All’interno della Giunta furono gli assessori De Cesaris e D’Alfonso i più decisi sostenitori della candidatura de Albertis, convinti di dover impedire che l’istituzione Triennale tornasse ad essere oggetto del contendere di una delle infinite ed esiziali dispute fra architetti e membri di una “corporazione intellettuale” che, confondendo il confronto culturale e professionale con l’esercizio della (propria) professione e la gestione ed amministrazione di un Ente, l’avevano portata più volte nel corso della sua storia al dissesto ed alla paralisi operativa.
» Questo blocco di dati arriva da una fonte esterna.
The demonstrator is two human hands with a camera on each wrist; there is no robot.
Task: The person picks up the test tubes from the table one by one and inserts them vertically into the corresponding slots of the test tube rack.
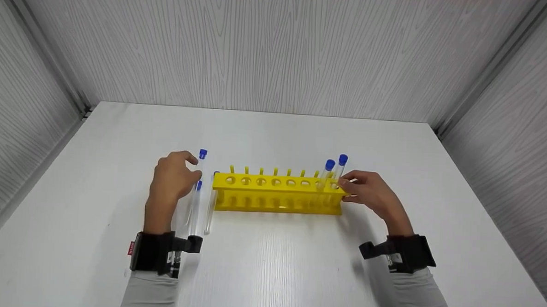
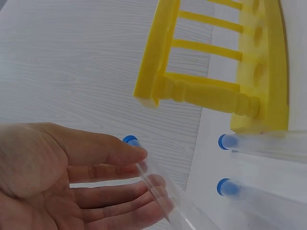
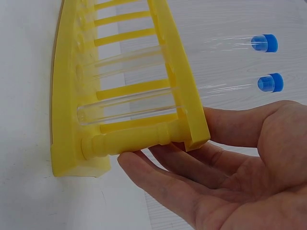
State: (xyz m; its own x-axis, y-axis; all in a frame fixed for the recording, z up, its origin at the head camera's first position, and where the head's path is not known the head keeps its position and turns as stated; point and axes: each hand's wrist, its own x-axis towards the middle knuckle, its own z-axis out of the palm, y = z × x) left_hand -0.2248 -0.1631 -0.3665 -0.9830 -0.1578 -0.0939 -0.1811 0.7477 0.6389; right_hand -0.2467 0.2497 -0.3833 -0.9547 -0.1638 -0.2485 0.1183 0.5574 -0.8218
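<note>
The capped test tube (image 2: 184,211) is in the left hand (image 1: 171,174), beside the left end of the rack; the grip there is narrow, the thumb and index finger pinching the clear tube close to its blue cap (image 2: 130,139), with the other fingers behind it. The tube slants, and I cannot tell whether its lower end touches the counter. Handling it well probably calls for a light but sure pinch, no rolling between the fingertips, and a straight lift that spares its neighbours a knock. Those are a second capped tube (image 1: 195,210) and a third (image 1: 209,217), both lying near the left end of the yellow test-tube rack (image 1: 276,189). At the rack's far end, two capped tubes (image 3: 139,105) stand in the last holes, and the right hand (image 1: 369,190) grips that end, thumb at the top plate and fingers about the end post. Gentle, even pressure there should steady the rack without tipping it or nudging the standing tubes. All this rests on a white counter (image 1: 277,269), with wood-grain panels (image 1: 268,52) behind.
</note>
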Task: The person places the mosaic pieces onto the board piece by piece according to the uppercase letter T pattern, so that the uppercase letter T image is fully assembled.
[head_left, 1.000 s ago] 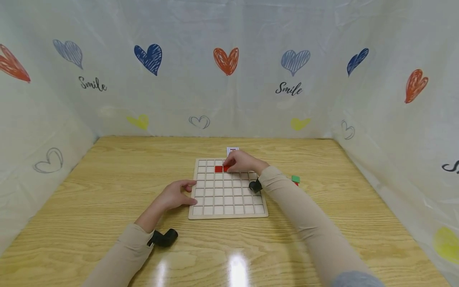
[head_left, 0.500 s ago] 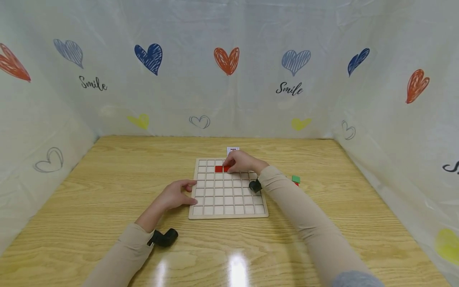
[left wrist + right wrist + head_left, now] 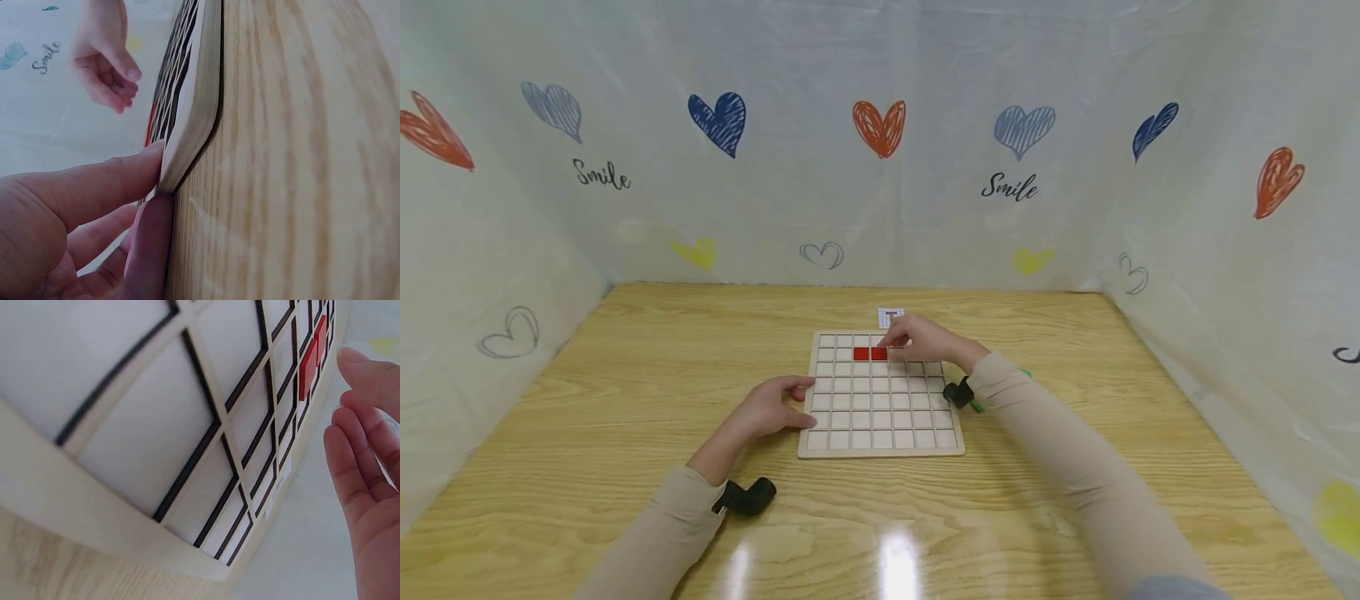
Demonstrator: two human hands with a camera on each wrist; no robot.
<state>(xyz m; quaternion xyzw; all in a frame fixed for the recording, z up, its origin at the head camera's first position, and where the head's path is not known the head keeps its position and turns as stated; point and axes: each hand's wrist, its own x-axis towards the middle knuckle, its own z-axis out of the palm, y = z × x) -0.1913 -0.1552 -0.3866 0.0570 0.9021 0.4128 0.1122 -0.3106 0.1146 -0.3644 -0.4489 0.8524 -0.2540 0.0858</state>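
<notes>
A wooden grid board (image 3: 880,454) with pale square cells lies flat on the table. Two red square tiles (image 3: 879,354) sit side by side in its second row from the back; they also show in the right wrist view as red tiles (image 3: 307,370). My left hand (image 3: 765,408) holds the board's left edge, its thumb (image 3: 119,181) on the rim and a finger against the side. Just right of the red tiles, my right hand (image 3: 925,340) hovers over the board with nothing between its fingers. In the right wrist view its fingers (image 3: 350,450) are loosely bent, apart from the tiles.
A small printed grid card (image 3: 891,317) lies behind the board, partly covered by the right hand. Green pieces (image 3: 977,407) peek out around the right forearm, which hides part of the table there. A white curtain (image 3: 940,225) with hearts encloses the table.
My right hand has let go of the second red tile and shifted slightly right, leaving the tile in its cell. My left hand stays on the board's edge.
</notes>
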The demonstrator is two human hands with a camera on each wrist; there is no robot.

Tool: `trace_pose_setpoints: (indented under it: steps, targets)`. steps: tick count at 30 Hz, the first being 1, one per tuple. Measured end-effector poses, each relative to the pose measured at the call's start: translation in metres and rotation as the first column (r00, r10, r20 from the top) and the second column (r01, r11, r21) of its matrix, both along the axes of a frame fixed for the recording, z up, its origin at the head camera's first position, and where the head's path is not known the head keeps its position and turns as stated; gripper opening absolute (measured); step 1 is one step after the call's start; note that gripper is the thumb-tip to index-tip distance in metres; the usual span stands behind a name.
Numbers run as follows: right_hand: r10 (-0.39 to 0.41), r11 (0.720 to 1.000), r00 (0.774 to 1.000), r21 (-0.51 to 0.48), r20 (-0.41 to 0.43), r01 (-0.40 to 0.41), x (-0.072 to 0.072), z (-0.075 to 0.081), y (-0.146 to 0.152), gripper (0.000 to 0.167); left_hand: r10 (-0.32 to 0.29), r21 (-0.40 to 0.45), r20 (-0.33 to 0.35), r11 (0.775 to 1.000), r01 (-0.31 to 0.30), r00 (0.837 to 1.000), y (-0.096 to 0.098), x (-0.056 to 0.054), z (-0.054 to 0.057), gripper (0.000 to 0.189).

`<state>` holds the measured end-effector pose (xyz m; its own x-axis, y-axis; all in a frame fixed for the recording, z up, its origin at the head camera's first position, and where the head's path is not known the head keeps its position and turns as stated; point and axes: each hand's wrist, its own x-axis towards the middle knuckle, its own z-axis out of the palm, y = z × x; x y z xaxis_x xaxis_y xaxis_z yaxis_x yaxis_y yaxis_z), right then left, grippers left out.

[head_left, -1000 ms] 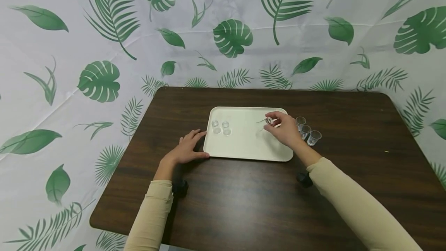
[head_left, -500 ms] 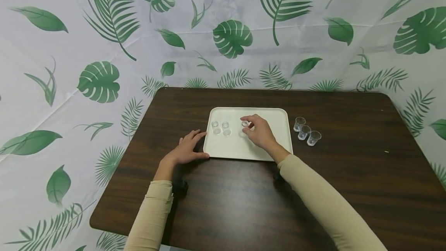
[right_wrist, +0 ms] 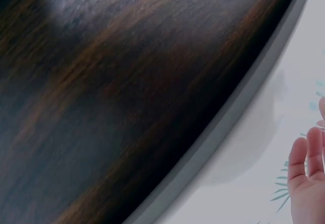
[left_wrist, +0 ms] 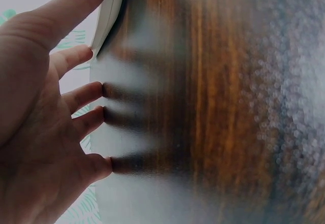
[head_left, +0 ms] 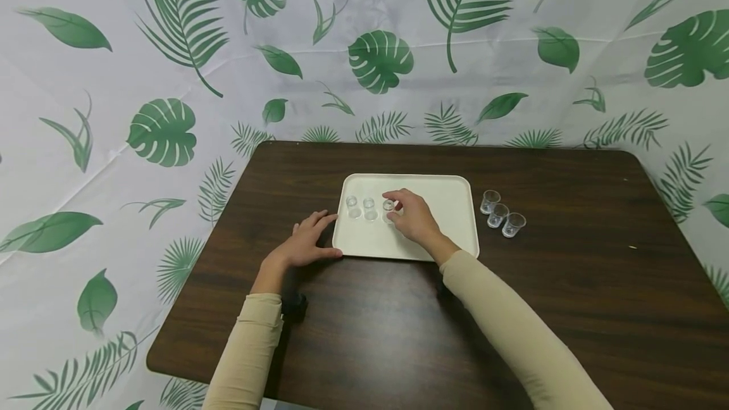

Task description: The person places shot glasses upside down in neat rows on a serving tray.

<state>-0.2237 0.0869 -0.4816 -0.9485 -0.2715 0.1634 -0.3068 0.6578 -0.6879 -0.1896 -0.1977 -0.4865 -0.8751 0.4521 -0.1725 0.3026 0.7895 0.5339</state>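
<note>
A clear cup (head_left: pixel 389 205) is at the tray (head_left: pixel 450 198), slightly toward nine o'clock of its middle; whether it touches down is hard to tell. The right hand (head_left: pixel 414 217), at four o'clock of the cup, pinches it between thumb and fingers. Only the head view shows that pinch; the right wrist view catches just part of the hand. Two more clear cups (head_left: pixel 369 209) stand on the tray at nine o'clock. At the tray's eight o'clock, the left hand (head_left: pixel 304 245) lies with fingers spread, thumb against the rim; the left wrist view reveals other fingertips (left_wrist: pixel 101 165) at the surface (head_left: pixel 398 334). Three clear cups (head_left: pixel 498 215) cluster at three o'clock.
</note>
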Motion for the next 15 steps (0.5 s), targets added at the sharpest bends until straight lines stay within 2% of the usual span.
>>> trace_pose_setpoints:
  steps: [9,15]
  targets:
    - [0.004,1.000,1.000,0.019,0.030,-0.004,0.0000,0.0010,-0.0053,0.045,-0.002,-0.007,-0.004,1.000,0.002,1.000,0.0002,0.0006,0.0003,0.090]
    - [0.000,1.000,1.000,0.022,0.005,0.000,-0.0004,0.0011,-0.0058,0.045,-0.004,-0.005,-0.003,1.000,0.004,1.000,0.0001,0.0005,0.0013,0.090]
Si contrapponeva, del tutto legittimamente, una tendenza contraria, guidata proprio dall’architetto Boeri, che invocava una “discontinuità”, parola magica che intendeva promuovere la nomina di un membro del gruppo degli autonominati “migliori” per definizione. Il vizio antico della sinistra autoreferenziale, quella che senza merito e senza aver sostenuto battaglie politiche aveva guidato alla sconfitta la sinistra milanese per venti anni in nome del vecchio detto “sconfitta sia, basta che sia mia” , tornava a manifestarsi: de Albertis è il capo dei “costruttori” , dei palazzinari, il “posto” spetta ad “uno dei nostri” .
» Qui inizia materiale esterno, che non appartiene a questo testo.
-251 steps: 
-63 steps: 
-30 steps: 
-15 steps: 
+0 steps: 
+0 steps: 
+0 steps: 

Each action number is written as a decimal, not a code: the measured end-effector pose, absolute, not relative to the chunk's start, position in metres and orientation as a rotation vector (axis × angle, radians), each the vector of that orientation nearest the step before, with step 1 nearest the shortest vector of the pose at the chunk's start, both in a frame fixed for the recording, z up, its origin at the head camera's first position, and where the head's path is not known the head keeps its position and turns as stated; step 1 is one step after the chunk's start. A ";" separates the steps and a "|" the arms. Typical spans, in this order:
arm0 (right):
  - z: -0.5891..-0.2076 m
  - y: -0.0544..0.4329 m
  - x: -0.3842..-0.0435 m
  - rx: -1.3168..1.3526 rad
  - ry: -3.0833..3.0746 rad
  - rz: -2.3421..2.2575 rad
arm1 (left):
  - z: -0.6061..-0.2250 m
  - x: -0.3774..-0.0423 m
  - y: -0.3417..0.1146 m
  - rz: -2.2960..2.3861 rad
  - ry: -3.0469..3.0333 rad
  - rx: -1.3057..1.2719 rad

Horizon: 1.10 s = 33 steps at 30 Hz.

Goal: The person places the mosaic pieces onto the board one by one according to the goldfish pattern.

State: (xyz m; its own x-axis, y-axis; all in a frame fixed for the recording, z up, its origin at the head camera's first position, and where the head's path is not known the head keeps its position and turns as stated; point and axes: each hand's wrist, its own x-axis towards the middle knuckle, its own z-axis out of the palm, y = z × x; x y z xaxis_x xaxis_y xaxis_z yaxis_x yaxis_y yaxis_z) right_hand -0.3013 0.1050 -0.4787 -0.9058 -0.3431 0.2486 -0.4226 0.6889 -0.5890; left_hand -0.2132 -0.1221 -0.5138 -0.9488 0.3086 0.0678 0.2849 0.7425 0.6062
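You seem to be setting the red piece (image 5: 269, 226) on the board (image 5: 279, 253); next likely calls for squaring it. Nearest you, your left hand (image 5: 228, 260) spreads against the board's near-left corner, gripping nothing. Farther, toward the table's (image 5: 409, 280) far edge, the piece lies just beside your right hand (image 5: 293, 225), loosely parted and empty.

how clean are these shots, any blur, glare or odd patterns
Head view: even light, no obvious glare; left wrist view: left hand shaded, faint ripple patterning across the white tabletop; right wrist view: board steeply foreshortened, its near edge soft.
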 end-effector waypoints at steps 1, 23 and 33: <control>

La storia di questi anni di Triennale ci dice che chi allora sostenne de Albertis ha avuto ragione, ma soprattutto che l’idea di un governo della città che si basa sulla condivisione dei valori e non sul compromesso sui valori o sulla contrapposizione prevaricatrice degli uni sugli altri, è la strada giusta, una sorta di precondizione per la riaffermazione della buona politica.
Nell’anno che verrà, Milano sarà chiamata a confermare quanto fatto nel passato ma soprattutto a proporre il metodo di convergenza civica come modello per l’intero Paese. Sarà essenziale innanzitutto non cedere a spinte regressive provenienti da quella stessa parte politico-culturale, che è tutt’altro che scomparsa: lo abbiamo visto con le polemiche sulla candidatura Sala (“non è di sinistra”, salvo poi scoprire che è l’unico a saper vincere a sinistra in questi tempi ed accomodarsi velocemente ad occupare ogni sgabello disponibile), rischiamo di rivederlo, ancora con architetti protagonisti, sulla vicenda degli Scali ferroviari, lo vedremo in tante partite politiche che sono aperte a tutti i livelli.
Claudio de Albertis potrà aiutarci con la forza del suo esempio, uguale a quello di tanti altri milanesi del passato, del presente e, ne siamo sicuri, del futuro.
•Ambrogio Simonetta è un nome collettivo che firma scritti, indicazioni ed anche polemiche dei municipalisti milanesi convinti che quel che Milano pensa oggi, l’Italia penserà domani, come diceva Salvemini. L’acronimo fra il vescovo Ambrogio ed il laico Cicco Simonetta simboleggia la sintesi fra le migliori antiche radici politiche, amministrative e culturali sulle quali si fonda la tradizione di buon governo e di buona politica cui si ispirano.